Besides the environment variables previously mentioned using the “-e” flag, we have several other options.
Main section:
APIFW_URL: "http://0.0.0.0:8081" # listening protocol, address and port
APIFW_LOG_LEVEL: "DEBUG" # could be INFO, ERROR, WARNING or DEBUG
APIFW_READ_TIMEOUT: "5s"
APIFW_WRITE_TIMEOUT: "5s"
APIFW_SHUTDOWN_TIMEOUT: "5s"
APIFW_REQUEST_VALIDATION: "BLOCK" # could be BLOCK, LOG_ONLY or DISABLE
APIFW_RESPONSE_VALIDATION: "BLOCK" # could be BLOCK, LOG_ONLY or DISABLE
TLS section
APIFW_TLS_CERTS_PATH: "/api-firewall/resources/certs"
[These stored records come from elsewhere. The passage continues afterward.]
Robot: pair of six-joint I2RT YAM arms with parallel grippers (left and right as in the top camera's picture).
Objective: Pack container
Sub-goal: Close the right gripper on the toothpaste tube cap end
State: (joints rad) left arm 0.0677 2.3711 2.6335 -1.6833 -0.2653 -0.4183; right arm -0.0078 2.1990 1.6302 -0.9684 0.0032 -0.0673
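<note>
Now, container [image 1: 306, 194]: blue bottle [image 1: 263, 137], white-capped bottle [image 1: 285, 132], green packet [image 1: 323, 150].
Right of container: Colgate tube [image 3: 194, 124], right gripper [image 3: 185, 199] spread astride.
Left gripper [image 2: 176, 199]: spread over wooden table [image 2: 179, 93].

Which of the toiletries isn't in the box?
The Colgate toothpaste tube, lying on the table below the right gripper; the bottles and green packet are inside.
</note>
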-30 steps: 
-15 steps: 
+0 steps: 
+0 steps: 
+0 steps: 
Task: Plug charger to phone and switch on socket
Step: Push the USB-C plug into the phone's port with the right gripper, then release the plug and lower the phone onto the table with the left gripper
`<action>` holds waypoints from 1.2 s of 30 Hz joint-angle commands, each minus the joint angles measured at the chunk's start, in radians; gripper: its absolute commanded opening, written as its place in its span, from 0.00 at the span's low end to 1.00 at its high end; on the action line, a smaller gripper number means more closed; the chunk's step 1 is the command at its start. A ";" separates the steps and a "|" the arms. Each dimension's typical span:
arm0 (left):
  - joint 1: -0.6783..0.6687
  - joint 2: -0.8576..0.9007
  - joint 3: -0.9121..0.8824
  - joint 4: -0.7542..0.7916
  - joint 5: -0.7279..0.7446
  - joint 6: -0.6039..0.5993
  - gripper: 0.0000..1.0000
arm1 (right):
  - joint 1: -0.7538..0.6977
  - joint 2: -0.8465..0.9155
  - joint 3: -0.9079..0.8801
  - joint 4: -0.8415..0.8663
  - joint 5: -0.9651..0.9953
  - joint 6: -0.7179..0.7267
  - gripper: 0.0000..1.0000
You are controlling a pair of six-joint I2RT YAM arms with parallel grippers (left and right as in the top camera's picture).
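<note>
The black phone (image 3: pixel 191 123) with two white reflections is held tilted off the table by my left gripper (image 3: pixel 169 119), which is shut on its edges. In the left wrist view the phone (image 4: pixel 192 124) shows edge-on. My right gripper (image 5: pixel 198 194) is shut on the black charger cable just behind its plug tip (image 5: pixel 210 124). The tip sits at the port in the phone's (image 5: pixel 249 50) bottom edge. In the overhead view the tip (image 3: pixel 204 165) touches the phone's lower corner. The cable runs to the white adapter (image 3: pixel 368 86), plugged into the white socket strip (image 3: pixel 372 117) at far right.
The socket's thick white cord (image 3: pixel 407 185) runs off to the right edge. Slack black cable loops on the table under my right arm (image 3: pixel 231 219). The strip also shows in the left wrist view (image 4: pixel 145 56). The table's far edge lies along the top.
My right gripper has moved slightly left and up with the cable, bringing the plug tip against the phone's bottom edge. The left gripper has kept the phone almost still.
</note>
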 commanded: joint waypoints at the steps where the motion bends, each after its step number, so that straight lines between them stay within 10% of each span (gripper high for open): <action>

APIFW_TLS_CERT_FILE: "localhost.crt"
APIFW_TLS_CERT_KEY: "localhost.key"
OpenAPI Specification section
API-Firewall supports only OpenAPI spec v3. The file may have a JSON or YAML extension.
APIFW_API_SPECS: "/api-firewall/resources/swagger.json"
Server section
This section configures an API backend that the API Firewall protects.
APIFW_SERVER_URL: "http://example.com/v1/"
APIFW_SERVER_MAX_CONNS_PER_HOST: 512
APIFW_SERVER_READ_TIMEOUT: "5s"
APIFW_SERVER_WRITE_TIMEOUT: "5s"
APIFW_SERVER_DIAL_TIMEOUT: "200ms"
After working with API firewall and installing it we have seen it’s ease of installation and customisation. We can easily set up what api we want to monitor and what we want to do in case of a positive identification of malicious code. All of this is free without limitations which makes it all the better as some WAF solutions can become quite expensive.
Being that API firewall is delivered in a docker container, we can easily deploy this container into a kubernetes cluster with the helm chart we can find over at https://github.com/wallarm/api-firewall/tree/main/helm/api-firewall or using the docker-compose option of which we can find a demo over at https://github.com/wallarm/api-firewall/tree/main/demo/docker-compose. I want to conclude with a call to action, if you have any improvements please do not hesitate to make a pull request to that same repository over at https://github.com/wallarm/api-firewall. The fact these configurations are open source give me even more confidence in their operation and I hope I can inspire some of you to investigate the configuration and possibly even create your own pull requests.